▶ [What this task involves] Could you filter the data below down to the lines that hold the word "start"?

++++ Input data ++++

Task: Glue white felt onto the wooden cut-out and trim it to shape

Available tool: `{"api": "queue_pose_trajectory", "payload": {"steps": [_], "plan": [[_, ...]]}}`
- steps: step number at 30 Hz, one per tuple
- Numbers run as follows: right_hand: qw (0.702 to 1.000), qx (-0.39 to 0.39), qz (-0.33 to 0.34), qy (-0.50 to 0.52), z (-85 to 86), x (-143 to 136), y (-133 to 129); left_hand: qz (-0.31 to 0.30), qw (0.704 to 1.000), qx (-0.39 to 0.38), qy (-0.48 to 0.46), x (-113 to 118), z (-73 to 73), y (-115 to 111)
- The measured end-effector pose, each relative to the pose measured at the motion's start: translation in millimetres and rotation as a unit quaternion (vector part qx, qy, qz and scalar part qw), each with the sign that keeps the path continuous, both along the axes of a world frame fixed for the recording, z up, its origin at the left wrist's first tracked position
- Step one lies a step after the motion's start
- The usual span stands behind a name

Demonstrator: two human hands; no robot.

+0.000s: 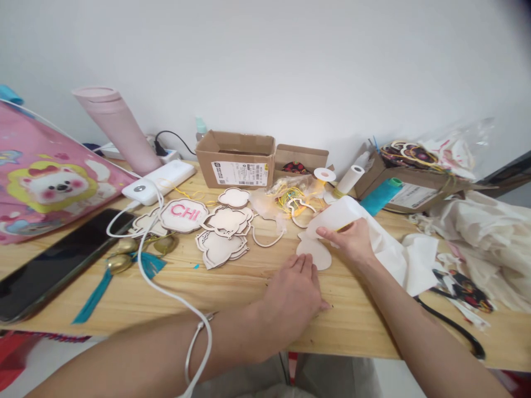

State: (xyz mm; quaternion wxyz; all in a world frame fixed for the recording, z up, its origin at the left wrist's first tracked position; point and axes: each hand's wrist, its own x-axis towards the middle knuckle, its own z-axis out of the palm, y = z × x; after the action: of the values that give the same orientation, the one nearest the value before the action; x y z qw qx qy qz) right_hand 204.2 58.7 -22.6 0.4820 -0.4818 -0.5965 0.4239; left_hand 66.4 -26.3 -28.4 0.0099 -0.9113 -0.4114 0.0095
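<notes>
My left hand (292, 293) lies palm down on the table, its fingers stretched out and their tips on the lower edge of a pale, rounded cutout piece (317, 255). My right hand (352, 241) is closed, thumb against fingers, on a white sheet of cloth-like material (392, 251) just above that piece. A small bit of yellow shows between thumb and fingers; I cannot make out what it is. The sheet trails to the right, past my wrist. Left of my hands lie several wooden cloud-shaped plaques (222, 240) and one plaque with pink "CHI" letters (185, 214).
A white cable (155, 282) crosses my left forearm from a power bank (160, 182). A phone (58, 260) and teal tassels (89, 298) lie left. Cardboard boxes (236, 160), a teal thread spool (381, 196) and a white roll (351, 179) stand behind. Crumpled cream fabric (489, 243) lies right.
</notes>
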Motion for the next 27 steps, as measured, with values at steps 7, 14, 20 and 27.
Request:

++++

▶ [Reply to the exercise]
- The measured end-effector pose, each relative to the pose measured at the motion's start: translation in millimetres and rotation as a unit quaternion (vector part qx, qy, qz and scalar part qw), each with the sign that keeps the path continuous, both along the axes of a world frame fixed for the recording, z up, its origin at the left wrist's first tracked position
- Step one lies a step after the motion's start

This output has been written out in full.